START INPUT DATA

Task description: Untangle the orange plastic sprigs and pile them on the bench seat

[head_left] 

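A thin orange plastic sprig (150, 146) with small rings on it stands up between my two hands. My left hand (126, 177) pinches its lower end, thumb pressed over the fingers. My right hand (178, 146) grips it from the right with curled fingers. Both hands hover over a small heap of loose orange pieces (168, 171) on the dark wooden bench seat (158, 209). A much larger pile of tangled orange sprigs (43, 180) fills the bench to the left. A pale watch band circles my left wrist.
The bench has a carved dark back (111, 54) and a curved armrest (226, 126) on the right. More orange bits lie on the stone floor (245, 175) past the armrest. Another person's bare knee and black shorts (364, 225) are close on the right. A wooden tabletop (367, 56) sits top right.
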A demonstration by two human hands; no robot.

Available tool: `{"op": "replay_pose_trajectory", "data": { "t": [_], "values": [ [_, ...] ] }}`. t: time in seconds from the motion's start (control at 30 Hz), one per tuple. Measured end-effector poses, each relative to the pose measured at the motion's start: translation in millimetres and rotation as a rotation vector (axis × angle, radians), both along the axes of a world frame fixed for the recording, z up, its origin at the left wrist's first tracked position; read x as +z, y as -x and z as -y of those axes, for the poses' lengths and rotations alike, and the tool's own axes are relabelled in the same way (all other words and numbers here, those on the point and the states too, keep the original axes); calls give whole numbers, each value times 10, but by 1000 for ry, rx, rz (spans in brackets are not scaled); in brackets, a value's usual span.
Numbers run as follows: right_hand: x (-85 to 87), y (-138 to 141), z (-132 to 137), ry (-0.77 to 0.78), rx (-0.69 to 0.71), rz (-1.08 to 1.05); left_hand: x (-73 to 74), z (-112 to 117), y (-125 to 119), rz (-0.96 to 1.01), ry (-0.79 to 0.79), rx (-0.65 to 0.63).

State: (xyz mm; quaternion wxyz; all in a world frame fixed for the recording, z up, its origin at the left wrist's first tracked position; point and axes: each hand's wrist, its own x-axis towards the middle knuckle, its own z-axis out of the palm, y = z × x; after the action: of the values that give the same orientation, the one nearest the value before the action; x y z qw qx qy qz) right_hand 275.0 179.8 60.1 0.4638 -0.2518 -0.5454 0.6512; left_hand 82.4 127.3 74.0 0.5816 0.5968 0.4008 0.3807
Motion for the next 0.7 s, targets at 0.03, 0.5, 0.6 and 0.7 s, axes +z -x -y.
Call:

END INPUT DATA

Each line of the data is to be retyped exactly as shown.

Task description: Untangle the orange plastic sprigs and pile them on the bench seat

[head_left] 

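A thin orange plastic sprig (150, 146) with small rings on it stands up between my two hands. My left hand (126, 177) pinches its lower end, thumb pressed over the fingers. My right hand (178, 146) grips it from the right with curled fingers. Both hands hover over a small heap of loose orange pieces (168, 171) on the dark wooden bench seat (158, 209). A much larger pile of tangled orange sprigs (43, 180) fills the bench to the left. A pale watch band circles my left wrist.
The bench has a carved dark back (111, 54) and a curved armrest (226, 126) on the right. More orange bits lie on the stone floor (245, 175) past the armrest. Another person's bare knee and black shorts (364, 225) are close on the right. A wooden tabletop (367, 56) sits top right.
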A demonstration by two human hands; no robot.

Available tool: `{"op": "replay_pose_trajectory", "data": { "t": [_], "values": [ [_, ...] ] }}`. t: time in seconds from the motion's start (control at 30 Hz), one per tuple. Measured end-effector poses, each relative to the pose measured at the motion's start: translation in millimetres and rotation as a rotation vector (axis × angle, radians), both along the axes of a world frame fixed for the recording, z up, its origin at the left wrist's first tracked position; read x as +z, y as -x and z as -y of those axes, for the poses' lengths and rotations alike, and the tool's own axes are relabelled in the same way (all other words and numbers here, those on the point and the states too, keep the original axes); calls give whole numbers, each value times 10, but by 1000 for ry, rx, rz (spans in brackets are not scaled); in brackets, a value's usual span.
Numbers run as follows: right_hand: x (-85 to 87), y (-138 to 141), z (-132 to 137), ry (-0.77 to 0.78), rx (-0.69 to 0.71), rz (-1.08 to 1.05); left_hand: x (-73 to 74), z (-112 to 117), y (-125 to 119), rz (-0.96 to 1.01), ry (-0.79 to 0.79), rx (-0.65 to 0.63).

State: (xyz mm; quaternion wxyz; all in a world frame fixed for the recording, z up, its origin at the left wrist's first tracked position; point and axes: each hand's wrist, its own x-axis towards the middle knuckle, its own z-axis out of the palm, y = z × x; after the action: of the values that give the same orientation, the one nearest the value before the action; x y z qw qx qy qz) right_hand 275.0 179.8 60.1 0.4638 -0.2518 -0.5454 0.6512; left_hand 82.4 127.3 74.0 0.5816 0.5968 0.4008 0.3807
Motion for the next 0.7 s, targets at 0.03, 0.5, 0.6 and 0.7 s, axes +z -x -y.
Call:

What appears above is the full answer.